Article 32 If the Exchange makes a forced position reduction to a silver futures contract, the amount of the unfilled orders subject to the order fill, positions eligible to fill the unfilled orders, and the principles and methods for the order fill of unfilled orders shall be determined as follows:
(i) Amount of the unfilled orders subject to the order fill. The term “amount of unfilled orders subject to the order fill” means the total amount of all the unfilled orders submitted after the close of the base date at the limit price into the central order book by each Client who has incurred losses on net positions in the contract of an average level of no less than six percent (6%) for silver futures contracts, of the settlement price of the base date.
(ii) Positions eligible to fill the unfilled orders. The positions eligible to fill the unfilled orders include the net positions, on which the Client, as calculated using the above formula stipulated in the Risk Management Rules of the Shanghai Futures Exchange, records average gains for speculative purposes or for hedging purposes at no less than six percent (6%).
(iii) Principles for the order fill of unfilled orders.

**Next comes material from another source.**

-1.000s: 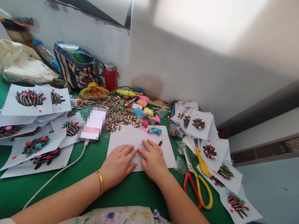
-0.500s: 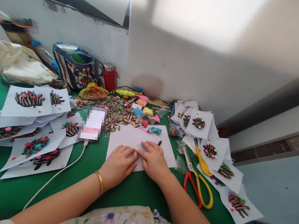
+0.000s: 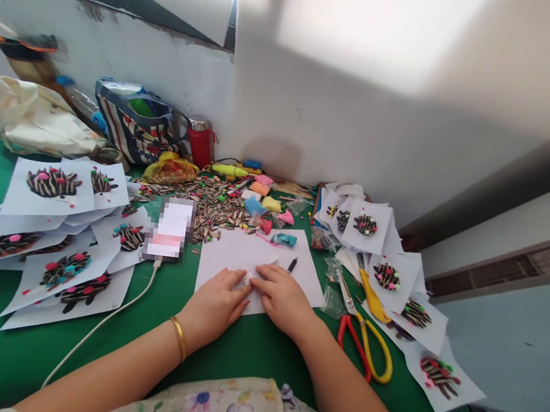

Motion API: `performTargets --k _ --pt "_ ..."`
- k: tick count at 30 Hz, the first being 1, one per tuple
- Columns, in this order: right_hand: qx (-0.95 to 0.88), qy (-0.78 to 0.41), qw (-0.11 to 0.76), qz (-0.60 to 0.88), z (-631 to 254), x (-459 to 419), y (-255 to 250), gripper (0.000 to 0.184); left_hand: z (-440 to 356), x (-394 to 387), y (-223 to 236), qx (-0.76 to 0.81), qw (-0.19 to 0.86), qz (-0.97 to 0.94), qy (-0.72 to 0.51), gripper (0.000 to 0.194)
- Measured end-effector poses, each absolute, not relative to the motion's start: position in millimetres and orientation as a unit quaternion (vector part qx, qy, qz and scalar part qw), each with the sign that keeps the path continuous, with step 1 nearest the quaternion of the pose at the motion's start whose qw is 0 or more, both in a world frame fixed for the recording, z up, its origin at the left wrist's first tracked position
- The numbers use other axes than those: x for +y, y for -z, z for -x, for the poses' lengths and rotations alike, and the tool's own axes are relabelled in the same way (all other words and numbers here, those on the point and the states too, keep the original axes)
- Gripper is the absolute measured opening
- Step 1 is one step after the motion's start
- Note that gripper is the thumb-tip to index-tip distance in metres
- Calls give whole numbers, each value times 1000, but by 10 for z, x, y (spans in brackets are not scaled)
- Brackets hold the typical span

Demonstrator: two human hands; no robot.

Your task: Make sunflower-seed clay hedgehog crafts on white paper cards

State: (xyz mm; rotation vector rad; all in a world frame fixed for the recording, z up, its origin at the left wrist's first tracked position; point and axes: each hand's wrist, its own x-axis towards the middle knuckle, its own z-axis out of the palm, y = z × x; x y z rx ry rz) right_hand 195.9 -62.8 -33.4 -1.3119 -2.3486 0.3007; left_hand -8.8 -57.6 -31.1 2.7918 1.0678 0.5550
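My left hand (image 3: 220, 303) and my right hand (image 3: 286, 301) meet over a white sheet of paper (image 3: 220, 246). Their fingertips close in from both sides on a small white crinkled piece (image 3: 249, 275). It looks like thin plastic with something white inside, but the fingers partly cover it. Just beyond my right fingers lies a black pen (image 3: 292, 265) on the sheet. A teal packet (image 3: 283, 239) rests near the sheet's far edge.
Sunflower seeds (image 3: 219, 206) and coloured clay packets (image 3: 271, 204) spread beyond the sheet. Seed-decorated papers stack up at left (image 3: 69, 207) and right (image 3: 366, 234). Red-and-yellow-handled scissors (image 3: 368, 344) lie right, beside a yellow cutter (image 3: 372, 291). A phone (image 3: 169, 230) trails a white cable.
Both hands stay nearly in place, with slight finger movement around the white piece. More of its crinkled surface shows between the fingertips now.
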Motion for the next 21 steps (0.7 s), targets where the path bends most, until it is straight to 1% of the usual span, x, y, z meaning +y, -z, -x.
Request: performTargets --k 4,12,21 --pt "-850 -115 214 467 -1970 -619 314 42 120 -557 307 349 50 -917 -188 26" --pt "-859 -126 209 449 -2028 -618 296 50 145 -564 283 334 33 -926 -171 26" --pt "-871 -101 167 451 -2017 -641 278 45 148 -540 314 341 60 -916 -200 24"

The order fill of unfilled orders shall take place in the order of the following four levels with regard to the amount of gains and whether such positions are speculative or hedging:
Level 1: Unfilled orders shall be filled with the speculative positions eligible to fill the unfilled orders of any Client with average gains on net positions of no less than six percent (6%) of the settlement price on the base date for the contracts in silver futures, or the Speculative Position Gains of Over 6%;
Level 2: Unfilled orders shall be filled with the speculative positions eligible to fill the unfilled orders of any Client with average gains on net positions of no less than three percent (3%) but no more than six percent (6%) of the settlement price on the base date for contracts with respect to silver futures, or the Speculative Position Gains of Over 3%;
Level 3: Unfilled orders shall be filled with the speculative positions eligible to fill the unfilled orders of a Client with average gains on net positions of no more than three percent (3%) of the settlement price on the base date for contracts in silver futures, or the Speculative Position Gains Below 3%; and
Level 4: Unfilled orders shall be filled with the hedging positions eligible to fill the unfilled orders of a Client with average gains on net positions of no less than six percent (6%) of the settlement price on the base date for contracts in silver futures, or the Hedging Position Gains of Over 6%.
(iv) Methods for the order fill of unfilled orders. If the amount of the Speculative Position Gains of Over 6% is greater than or equal to that of the unfilled orders, the unfilled orders shall be filled pro rata to the amount of the Speculative Position Gains of Over 6%. If the amount of the Speculative Position Gains of Over 6% is smaller than that of the unfilled orders, the Speculative Position Gains of Over 6% shall be filled pro rata to the amount of the unfilled orders. The residual unfilled orders, if any, shall be filled with the Speculative Positions Gains of Over 3% in the same manner as the foregoing, and if there are still orders remaining, the outstanding unfilled orders shall be filled to the Speculative Position Gains of Below 3%, and so to the Hedging Position Gains of Over 6%. Unfilled orders which eventually remain after all the order fills described above, if any, shall not be filled at all.
CHAPTER 5 MISCELLANEOUS
Article 33 Matters not covered herein shall be governed by the applicable business rules of the Exchange.
Article 34 Any violations of these Silver Futures Rules will be handled by the Exchange in accordance with the Enforcement Rules of the Shanghai Futures Exchange.
Article 35 The Exchange reserves the right to interpret these Silver Futures Rules.
Article 36 These Silver Futures Rules take effect on October 23, 2024.